YOUR INSTRUCTIONS: Two lines below mark the span: the one containing "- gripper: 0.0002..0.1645" and the one containing "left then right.". Set down both, plus every line between, exactly as they stand, and nothing else.

PROVIDED MATERIAL:

▼

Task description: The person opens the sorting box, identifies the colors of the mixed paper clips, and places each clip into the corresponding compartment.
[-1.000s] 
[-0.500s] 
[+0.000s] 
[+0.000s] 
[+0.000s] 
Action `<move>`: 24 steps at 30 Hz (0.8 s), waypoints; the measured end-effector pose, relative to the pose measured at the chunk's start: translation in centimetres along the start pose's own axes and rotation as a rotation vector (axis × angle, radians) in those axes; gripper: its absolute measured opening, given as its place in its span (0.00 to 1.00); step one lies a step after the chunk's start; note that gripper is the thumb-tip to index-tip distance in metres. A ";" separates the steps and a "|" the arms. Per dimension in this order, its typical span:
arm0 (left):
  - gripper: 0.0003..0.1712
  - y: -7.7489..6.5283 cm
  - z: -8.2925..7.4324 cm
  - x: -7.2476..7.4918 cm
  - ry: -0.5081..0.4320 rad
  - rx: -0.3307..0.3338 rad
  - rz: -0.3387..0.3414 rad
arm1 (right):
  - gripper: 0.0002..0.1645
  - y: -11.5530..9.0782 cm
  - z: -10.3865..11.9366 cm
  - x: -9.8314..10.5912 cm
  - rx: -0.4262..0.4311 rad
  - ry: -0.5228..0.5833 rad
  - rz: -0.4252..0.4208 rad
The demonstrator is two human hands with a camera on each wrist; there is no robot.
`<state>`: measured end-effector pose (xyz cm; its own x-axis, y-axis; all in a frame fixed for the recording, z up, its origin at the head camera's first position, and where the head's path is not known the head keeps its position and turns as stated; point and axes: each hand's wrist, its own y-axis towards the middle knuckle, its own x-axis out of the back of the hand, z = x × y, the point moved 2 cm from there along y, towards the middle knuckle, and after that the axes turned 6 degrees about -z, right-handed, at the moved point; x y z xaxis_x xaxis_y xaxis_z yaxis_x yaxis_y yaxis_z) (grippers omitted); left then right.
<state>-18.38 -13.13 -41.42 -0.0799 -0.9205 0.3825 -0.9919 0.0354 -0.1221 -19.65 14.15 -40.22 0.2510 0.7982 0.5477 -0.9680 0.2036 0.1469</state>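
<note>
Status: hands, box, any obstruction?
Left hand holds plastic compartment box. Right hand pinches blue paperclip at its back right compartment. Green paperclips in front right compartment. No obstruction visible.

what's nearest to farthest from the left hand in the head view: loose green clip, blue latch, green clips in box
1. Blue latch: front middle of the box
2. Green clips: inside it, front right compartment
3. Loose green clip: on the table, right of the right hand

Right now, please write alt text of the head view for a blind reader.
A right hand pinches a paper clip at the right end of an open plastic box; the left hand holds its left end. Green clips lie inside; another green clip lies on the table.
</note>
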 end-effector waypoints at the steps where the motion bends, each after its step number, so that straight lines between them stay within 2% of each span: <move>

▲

ANSWER BOX:
  - gripper: 0.0002..0.1645
  - y: -11.5530..9.0782 cm
  - z: -10.3865..11.9366 cm
  - x: -9.8314..10.5912 cm
  - rx: -0.4262..0.4311 rad
  - ry: -0.5228..0.5833 rad
  - rz: -0.4252..0.4208 rad
The demonstrator is two human hands with a camera on each wrist; there is no robot.
`<state>`: measured end-effector pose (xyz cm; its own x-axis, y-axis; all in a frame fixed for the recording, z up, its origin at the head camera's first position, and where the head's path is not known the head keeps its position and turns as stated; point and axes: each hand's wrist, its own y-axis towards the middle knuckle, its own x-axis out of the back of the hand, z = x × y, the point moved 2 cm from there along y, towards the middle knuckle, and after that the axes turned 6 degrees about -z, right-handed, at the moved point; x y z xaxis_x xaxis_y xaxis_z yaxis_x yaxis_y yaxis_z) (grippers omitted); left then right.

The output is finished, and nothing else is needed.